> [ASSIGNMENT]:
Your task is to copy each line of the records that includes the string "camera".
--------
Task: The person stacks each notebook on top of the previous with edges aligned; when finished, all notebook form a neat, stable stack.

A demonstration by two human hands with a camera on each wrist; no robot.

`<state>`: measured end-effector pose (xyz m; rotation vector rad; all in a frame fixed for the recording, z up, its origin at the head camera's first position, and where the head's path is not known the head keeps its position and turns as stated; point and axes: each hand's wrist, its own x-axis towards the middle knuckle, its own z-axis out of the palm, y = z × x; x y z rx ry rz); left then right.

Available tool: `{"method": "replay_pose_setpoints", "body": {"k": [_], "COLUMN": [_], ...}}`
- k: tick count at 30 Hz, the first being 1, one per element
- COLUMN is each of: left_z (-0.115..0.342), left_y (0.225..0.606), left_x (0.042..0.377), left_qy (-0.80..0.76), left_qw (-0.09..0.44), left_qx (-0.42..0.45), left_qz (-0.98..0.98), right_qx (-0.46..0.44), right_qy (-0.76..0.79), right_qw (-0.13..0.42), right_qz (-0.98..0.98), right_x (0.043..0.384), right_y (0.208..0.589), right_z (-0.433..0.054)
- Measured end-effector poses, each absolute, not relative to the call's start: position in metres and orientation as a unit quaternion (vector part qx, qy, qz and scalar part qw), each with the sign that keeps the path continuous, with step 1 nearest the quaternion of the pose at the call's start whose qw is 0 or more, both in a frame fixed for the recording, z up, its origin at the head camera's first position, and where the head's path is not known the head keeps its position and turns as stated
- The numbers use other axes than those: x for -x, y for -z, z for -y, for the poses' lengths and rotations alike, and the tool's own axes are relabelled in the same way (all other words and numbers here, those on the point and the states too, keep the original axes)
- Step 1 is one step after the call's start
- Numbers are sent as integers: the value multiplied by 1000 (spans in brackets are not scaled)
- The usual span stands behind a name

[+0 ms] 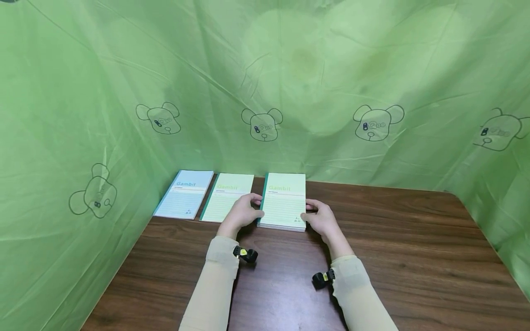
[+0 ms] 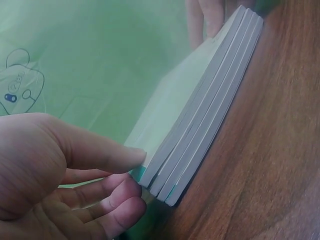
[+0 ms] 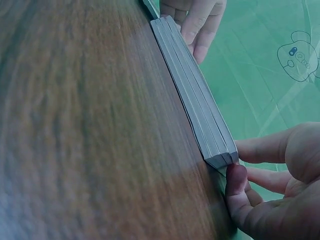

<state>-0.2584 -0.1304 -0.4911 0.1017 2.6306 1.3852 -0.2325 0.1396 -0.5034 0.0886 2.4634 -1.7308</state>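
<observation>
A stack of several notebooks (image 1: 284, 204) with a pale green cover and dark green spine on top lies at the far middle of the table. My left hand (image 1: 242, 212) grips its spine side, the thumb (image 2: 131, 159) over the cover's near corner and the other fingers curled beside the spine. At the opposite side, my right hand (image 1: 324, 221) holds the near right corner, with the thumb (image 3: 236, 179) against the stacked edges. In both wrist views the grey page edges (image 2: 200, 115) line up closely, slightly uneven at the corner.
Left of the stack lies a single pale green notebook (image 1: 225, 197), partly behind the left hand. Beyond it lies a blue notebook (image 1: 182, 195). A green curtain (image 1: 314, 82) with bear drawings encloses the brown wooden table (image 1: 414, 248) at the back and sides.
</observation>
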Motion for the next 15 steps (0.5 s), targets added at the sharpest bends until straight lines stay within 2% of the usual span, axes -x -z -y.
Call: {"method": "replay_pose_setpoints", "body": {"k": [4,11,15], "left_z": [133,144,156], "left_y": [491,491,489], "left_x": [259,260,260], "left_qy": [-475,-516,-534], "left_qw": [88,103,87], "left_qx": [-30,-18,-25], "left_qz": [-875,-850,-840], "right_qx": [-35,-44,-30], "right_qy": [555,515,517], "right_qw": [59,12,6], "right_qz": [-829,-856,-856], "right_x": [232,231,228], "right_y": [501,491,484], "right_z": [-137,-131,-123]}}
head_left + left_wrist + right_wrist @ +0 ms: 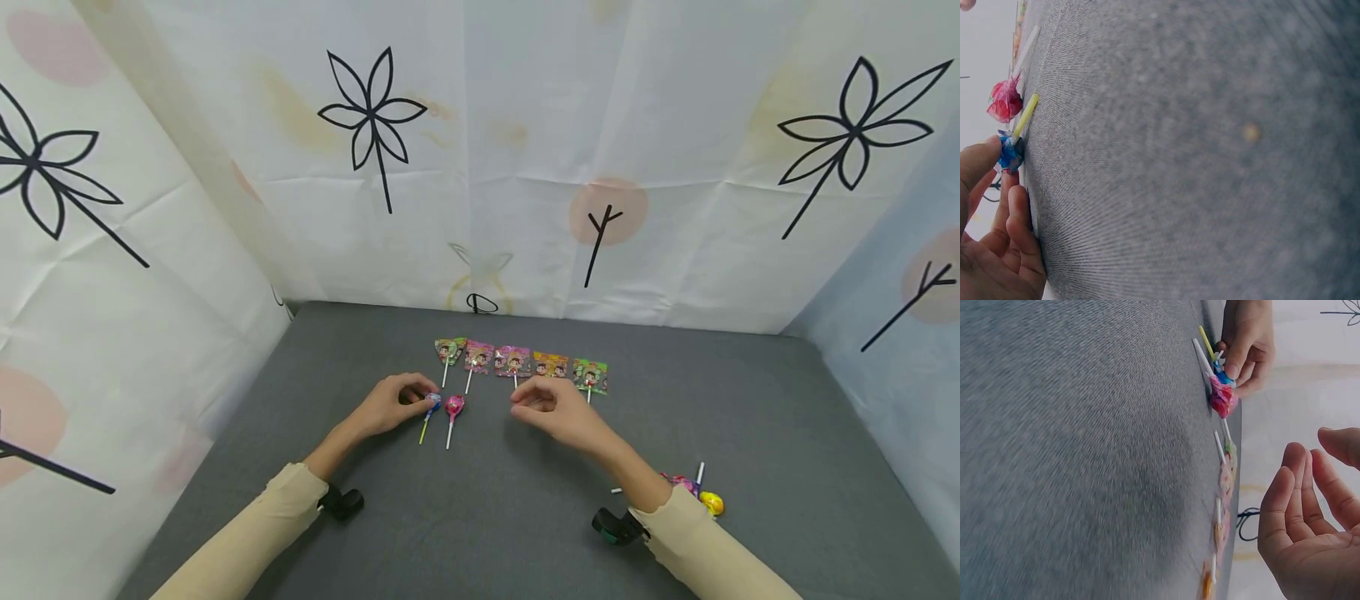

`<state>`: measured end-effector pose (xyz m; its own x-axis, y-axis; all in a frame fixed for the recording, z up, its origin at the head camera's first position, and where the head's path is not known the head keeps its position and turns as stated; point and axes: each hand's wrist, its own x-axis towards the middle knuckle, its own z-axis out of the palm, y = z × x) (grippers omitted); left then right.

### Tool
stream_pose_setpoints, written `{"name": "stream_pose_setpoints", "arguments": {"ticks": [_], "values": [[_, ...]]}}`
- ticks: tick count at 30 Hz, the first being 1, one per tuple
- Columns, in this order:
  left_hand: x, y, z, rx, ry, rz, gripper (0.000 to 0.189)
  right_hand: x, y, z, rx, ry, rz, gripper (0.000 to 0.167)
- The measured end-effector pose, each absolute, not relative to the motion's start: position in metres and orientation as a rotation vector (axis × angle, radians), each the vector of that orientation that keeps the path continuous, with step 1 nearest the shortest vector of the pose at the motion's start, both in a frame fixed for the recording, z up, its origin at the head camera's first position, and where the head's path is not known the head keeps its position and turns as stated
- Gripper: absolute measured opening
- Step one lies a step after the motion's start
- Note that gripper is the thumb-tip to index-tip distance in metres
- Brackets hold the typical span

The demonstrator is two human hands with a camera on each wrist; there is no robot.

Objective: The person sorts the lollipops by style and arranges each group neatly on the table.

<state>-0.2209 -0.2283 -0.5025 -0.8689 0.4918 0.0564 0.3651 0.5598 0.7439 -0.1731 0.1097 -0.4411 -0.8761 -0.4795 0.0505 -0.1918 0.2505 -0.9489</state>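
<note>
My left hand [392, 403] pinches the wrapped head of a blue lollipop [1010, 152] between thumb and fingers; its yellow stick points toward me. Just right of it lies a pink lollipop [454, 406] with a white stick, apart from the hand. My right hand [558, 410] hovers above the table with fingers loosely bent and holds nothing; in the right wrist view, thumb and fingertips stand apart. Beyond the hands is a row of several flat-wrapped lollipops, among them a pink one [513, 360] and a green one [590, 373]; the right hand partly hides the row.
On the grey table [465, 533], more lollipops, one with a yellow wrapper [712, 502], lie partly hidden behind my right forearm. White patterned cloth [525, 150] walls in the back and sides.
</note>
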Motion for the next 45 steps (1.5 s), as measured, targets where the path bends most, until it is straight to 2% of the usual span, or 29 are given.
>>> {"name": "stream_pose_setpoints", "arguments": {"ticks": [26,45], "values": [[-0.218,-0.231,-0.502,0.711,2.644,1.204,0.019,-0.145,0.194,-0.424,-0.517,2.363,-1.546,0.022],[-0.217,-0.227,-0.500,0.730,2.631,1.232,0.019,-0.122,0.263,-0.445,-0.593,2.364,-1.504,0.021]]}}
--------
> [RESULT]:
A demonstration by two human hands with a camera on each wrist; no robot.
`<state>`: measured end-effector pose (xyz m; rotation vector rad; all in a frame fixed for the recording, z up, its origin at the head camera's first position, and where the head's path is not known the head keeps its position and turns as stated; point and axes: each hand's wrist, its own x-axis towards the middle knuckle, its own z-axis out of the palm, y = z × x; x y z rx ry rz); left then right.
- Measured end-effector poses, each absolute, not relative to the call's start: position in metres and orientation as a unit quaternion (vector part qx, qy, qz and scalar part qw), each with the sign that keeps the path continuous, with step 1 nearest the quaternion of the pose at the call's start whose qw is 0 or more, both in a frame fixed for the recording, z up, its origin at the head camera's first position, and where the head's path is not known the head keeps its position and turns as stated
`<state>`: measured end-effector pose (xyz m; its own x-axis, y-axis; all in a frame fixed for the recording, z up, its origin at the head camera's first position, and where the head's path is not known the head keeps its position and turns as stated; point and axes: each hand's wrist, its own x-axis towards the middle knuckle, its own z-axis out of the palm, y = z × x) (grippers omitted); left then right.
- The measured end-effector pose, each absolute, not relative to the motion's start: position in metres and orientation as a rotation vector (axis × angle, radians), each the vector of that orientation that keeps the path continuous, with step 1 nearest the shortest vector of the pose at the motion's start, both in a frame fixed for the recording, z up, its origin at the head camera's first position, and where the head's path is not known the head keeps its position and turns as stated
The demonstrator is two human hands with a camera on each wrist; there is no robot.

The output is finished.